Cybercrime 101

Abstract

Discover the ways in which cybercrime occurs in three realms: individual, business, and governmental. Learn what you can do to protect yourself and your organization.

Sample

During the 1920s and 1930s in the United States, there was a rather famous bank robber named Willie Sutton. He was called "The Gentleman Bank Robber" because of his demeanor and natty dress style. Ultimately, he was arrested. Recycling an anecdote from an earlier blog, the authorities reportedly asked him why he robbed banks. As the legend goes, he responded, "Because that's where the money is." As far back as 2009, an episode of "60 Minutes" on cybercrime and cyberwarfare interviewed Shawn Henry of the FBI. Now at CrowdStrike, Mr. Henry talked about a coordinated raid on the banking system in 29 countries through simultaneous withdrawals at ATM kiosks. This crime, which cost ten million dollars, was performed using stolen credit card numbers. To paraphrase Mr. Henry it would be "front-page news" if that was carried out with guns blazing. Hackers, then, are committing cybercrime across the Internet with techniques ranging from identity theft to stealing credit cards to stealing intellectual property in order to profit from their crimes, commit espionage, or for geopolitical and social causes.

Considering the credit card black market and the theft of information from major retailers, hotel chains, and restaurants, the value of the cybercrime grows dramatically.

For the victims-individual or corporate-the consequences are personal.

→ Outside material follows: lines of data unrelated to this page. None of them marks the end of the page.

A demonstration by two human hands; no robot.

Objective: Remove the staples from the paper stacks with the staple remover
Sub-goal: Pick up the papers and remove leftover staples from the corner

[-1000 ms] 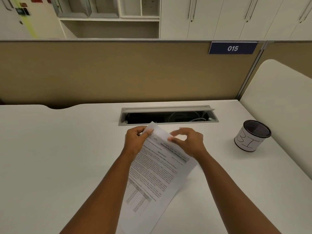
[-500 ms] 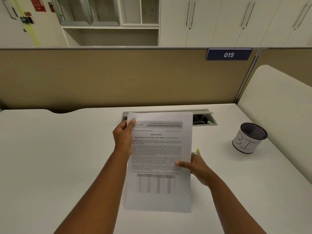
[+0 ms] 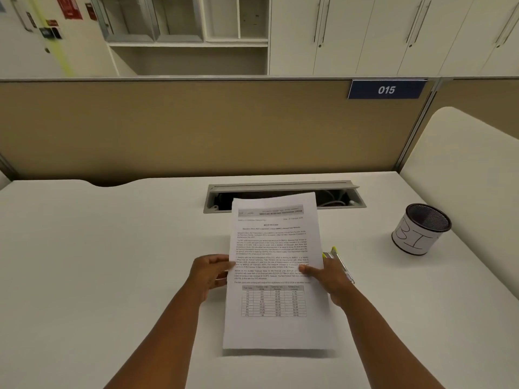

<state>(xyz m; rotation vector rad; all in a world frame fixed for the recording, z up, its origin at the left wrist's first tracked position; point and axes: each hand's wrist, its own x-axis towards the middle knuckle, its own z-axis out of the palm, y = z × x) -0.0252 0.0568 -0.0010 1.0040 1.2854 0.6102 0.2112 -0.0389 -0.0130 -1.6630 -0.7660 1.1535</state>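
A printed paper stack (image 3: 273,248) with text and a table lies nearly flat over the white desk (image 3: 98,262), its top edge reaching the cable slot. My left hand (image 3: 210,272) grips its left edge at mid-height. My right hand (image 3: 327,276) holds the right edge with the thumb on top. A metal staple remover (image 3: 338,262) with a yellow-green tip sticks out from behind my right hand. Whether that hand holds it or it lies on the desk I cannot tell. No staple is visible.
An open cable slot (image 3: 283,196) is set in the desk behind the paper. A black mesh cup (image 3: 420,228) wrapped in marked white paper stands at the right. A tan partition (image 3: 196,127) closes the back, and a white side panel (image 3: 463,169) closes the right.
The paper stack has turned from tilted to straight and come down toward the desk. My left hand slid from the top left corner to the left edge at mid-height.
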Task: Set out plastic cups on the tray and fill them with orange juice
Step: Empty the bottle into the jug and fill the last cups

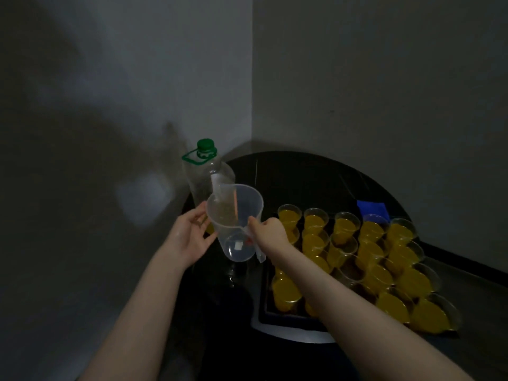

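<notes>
A clear plastic measuring jug (pixel 233 213) is held up above the dark counter, tilted with its mouth toward the camera; it looks nearly empty. My right hand (pixel 268 232) grips the jug's handle. My left hand (pixel 189 236) touches the jug's left side with relaxed fingers. Several clear plastic cups (pixel 368 254) filled with orange juice stand in rows on a dark tray (pixel 268 312) to the right of the jug. My right forearm hides part of the front cups.
A large clear bottle (pixel 207 174) with a green cap and green handle stands behind the jug, near the wall corner. A blue cloth (pixel 372 209) lies behind the cups. The round dark counter (pixel 302 174) meets grey walls at the back and left.
</notes>
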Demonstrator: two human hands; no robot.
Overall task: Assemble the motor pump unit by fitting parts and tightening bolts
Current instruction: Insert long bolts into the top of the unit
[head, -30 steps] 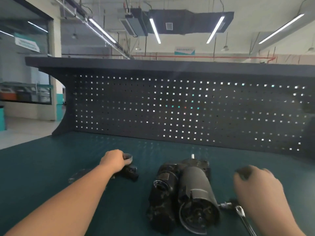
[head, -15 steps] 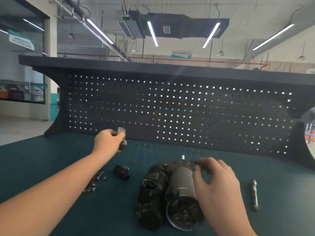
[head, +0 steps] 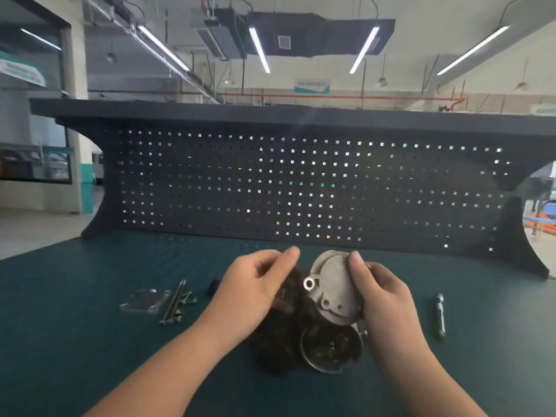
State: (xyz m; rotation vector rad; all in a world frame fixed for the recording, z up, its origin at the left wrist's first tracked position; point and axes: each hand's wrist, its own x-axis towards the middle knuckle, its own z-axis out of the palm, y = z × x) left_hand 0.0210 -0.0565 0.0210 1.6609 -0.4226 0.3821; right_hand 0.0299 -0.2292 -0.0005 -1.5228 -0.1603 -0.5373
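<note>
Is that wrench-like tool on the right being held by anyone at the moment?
No, the tool lies alone on the green bench top, apart from the right hand, which holds the round metal cover.

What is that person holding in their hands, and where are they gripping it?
The right hand holds a round grey metal cover by its right edge, above the motor body. The left hand curls by its left side; whether it grips anything cannot be told.

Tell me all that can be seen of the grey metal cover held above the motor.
The grey metal cover is a round, matt, cast-looking plate with a lug bearing a bright ring hole and smaller holes near its lower edge. It is tilted, held above the dark motor's open end. The right hand grips its right edge; the left hand is beside it.
</note>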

When a criminal accesses someone's personally identifiable information (PII), financial information, identity, or personal health information (PHI) and uses it to carry out fraud, the effects have been likened to the sense of violation and mourning that matches being told they have a serious health problem. After a breach, businesses need to expend resources to close the vulnerabilities that the criminals exploited and (perhaps) compensate customers financially or with services such as Identity Theft Protection. They also suffer the intangible costs (we call this qualitative risk) of loss of customer trust and loyalty. Even if a company isn't charging for services (such as an information website,) the lingering "bad taste" of the cyber-attack stays with the consumers.

Victims of Cybercrime

Broadly, as in life, we can look at the victims of cybercrime in three realms: individual, business, and governmental.

Carried out against individuals, the purpose of the attack may be to gather PHI or financial information to carry out an electronic robbery. Alternately, it may be to commandeer the victim's system into a so-called Botnet and then use the victim computer for sending SPAM or for a Denial-of-Service (DoS) attack. Here, as well, the bad actors may be cyber-gangs, individuals, or nation-states.

Cybercrime against consumers takes on two forms, but the results are generally the same. An individual may have their financial information misused or their "identity" stolen. For example, criminals have stolen my credit card number to rent hotel rooms in Accra (the capital of Ghana) and someone once tried to bail a friend out of jail with my information. Obviously, the latter did not work out well for any of the criminals, either in custody or soon-to-be. A much tougher problem for individuals occurs when "identity theft" takes place and the criminals use someone else's PII to obtain a loan or perform some other action that appears on the victim's credit report.

Individuals can also be victims of personally directed cybercrime. Stories of cyber-stalking, cyber-bullying, and online harassment regularly appear in newspapers and on news websites. With the growth in use of social media, this has taken on a new importance.

Businesses must be concerned about the theft of their customers' information, whether that is account information, residential and email address, or payment data such as credit card information. Hacks that disclose PII and financial information have been in the news continually (it seems) since December 2013. Facing customers and the Internet, website defacement can prove an embarrassment (at the least) to a company, as can having their Internet presences brought down by DoS attacks. Responses to these attacks cost money and resources to fix. They also engender lack of trust amongst their customers.